=== WHAT YOU SHOULD DO ===
Output exactly the lines from the line with "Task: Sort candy" through the end of the records below. Include nothing else.

[Recorded data]
· · ·

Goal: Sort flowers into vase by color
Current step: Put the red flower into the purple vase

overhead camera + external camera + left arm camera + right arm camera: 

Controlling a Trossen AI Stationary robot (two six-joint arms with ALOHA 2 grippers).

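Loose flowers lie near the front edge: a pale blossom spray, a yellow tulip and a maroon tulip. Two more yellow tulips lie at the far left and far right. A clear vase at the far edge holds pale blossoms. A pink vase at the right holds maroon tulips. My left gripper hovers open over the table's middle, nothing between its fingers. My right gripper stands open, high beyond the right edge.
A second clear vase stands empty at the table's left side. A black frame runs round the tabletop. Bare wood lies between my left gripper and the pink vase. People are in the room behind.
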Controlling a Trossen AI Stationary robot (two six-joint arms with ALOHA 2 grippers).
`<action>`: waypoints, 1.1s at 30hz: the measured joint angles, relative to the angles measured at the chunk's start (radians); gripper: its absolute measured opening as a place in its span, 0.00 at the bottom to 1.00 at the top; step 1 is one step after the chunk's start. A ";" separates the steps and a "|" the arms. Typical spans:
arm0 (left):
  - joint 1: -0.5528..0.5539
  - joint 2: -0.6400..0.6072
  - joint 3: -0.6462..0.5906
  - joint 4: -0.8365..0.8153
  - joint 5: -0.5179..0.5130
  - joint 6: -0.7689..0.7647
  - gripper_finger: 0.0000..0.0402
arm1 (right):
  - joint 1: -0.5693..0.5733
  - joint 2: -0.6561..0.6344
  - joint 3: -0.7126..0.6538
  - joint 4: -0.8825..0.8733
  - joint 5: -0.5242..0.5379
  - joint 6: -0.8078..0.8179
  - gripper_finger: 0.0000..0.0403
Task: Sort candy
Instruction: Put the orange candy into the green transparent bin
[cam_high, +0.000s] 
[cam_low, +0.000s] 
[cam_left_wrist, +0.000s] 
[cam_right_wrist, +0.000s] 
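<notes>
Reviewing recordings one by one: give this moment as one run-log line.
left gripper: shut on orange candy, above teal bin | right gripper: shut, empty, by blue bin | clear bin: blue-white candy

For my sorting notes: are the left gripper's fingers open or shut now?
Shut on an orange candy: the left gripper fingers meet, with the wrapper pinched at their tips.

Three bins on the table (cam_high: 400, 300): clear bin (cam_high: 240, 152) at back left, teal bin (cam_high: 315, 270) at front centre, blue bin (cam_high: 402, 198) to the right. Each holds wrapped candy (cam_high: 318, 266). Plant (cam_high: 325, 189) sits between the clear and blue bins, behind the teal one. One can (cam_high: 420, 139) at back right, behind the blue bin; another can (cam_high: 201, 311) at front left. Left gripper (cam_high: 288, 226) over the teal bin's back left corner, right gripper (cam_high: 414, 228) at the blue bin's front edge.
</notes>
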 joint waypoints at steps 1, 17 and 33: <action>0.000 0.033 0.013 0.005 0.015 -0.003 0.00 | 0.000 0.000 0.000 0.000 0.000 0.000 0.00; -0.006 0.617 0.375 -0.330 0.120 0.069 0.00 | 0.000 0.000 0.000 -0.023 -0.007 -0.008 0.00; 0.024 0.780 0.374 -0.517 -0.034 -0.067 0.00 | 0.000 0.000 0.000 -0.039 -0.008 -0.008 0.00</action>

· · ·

=== RESULT ===
Task: Sort candy
Instruction: Put the orange candy into the green transparent bin
[cam_high, +0.000s] 
[cam_low, +0.000s] 
[cam_left_wrist, +0.000s] 
[cam_right_wrist, +0.000s] 
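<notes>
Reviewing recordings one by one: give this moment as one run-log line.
left gripper: shut on orange candy, above teal bin | right gripper: shut, empty, by blue bin | clear bin: blue-white candy

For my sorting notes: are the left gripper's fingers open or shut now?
Shut on an orange candy: the left gripper fingers meet, with the wrapper pinched at their tips.

Three bins on the table (cam_high: 400, 300): clear bin (cam_high: 240, 152) at back left, teal bin (cam_high: 315, 270) at front centre, blue bin (cam_high: 402, 198) to the right. Each holds wrapped candy (cam_high: 318, 266). Plant (cam_high: 325, 189) sits between the clear and blue bins, behind the teal one. One can (cam_high: 420, 139) at back right, behind the blue bin; another can (cam_high: 201, 311) at front left. Left gripper (cam_high: 288, 226) over the teal bin's back left corner, right gripper (cam_high: 414, 228) at the blue bin's front edge.
</notes>
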 joint waypoints at steps 1, 17 and 33: <action>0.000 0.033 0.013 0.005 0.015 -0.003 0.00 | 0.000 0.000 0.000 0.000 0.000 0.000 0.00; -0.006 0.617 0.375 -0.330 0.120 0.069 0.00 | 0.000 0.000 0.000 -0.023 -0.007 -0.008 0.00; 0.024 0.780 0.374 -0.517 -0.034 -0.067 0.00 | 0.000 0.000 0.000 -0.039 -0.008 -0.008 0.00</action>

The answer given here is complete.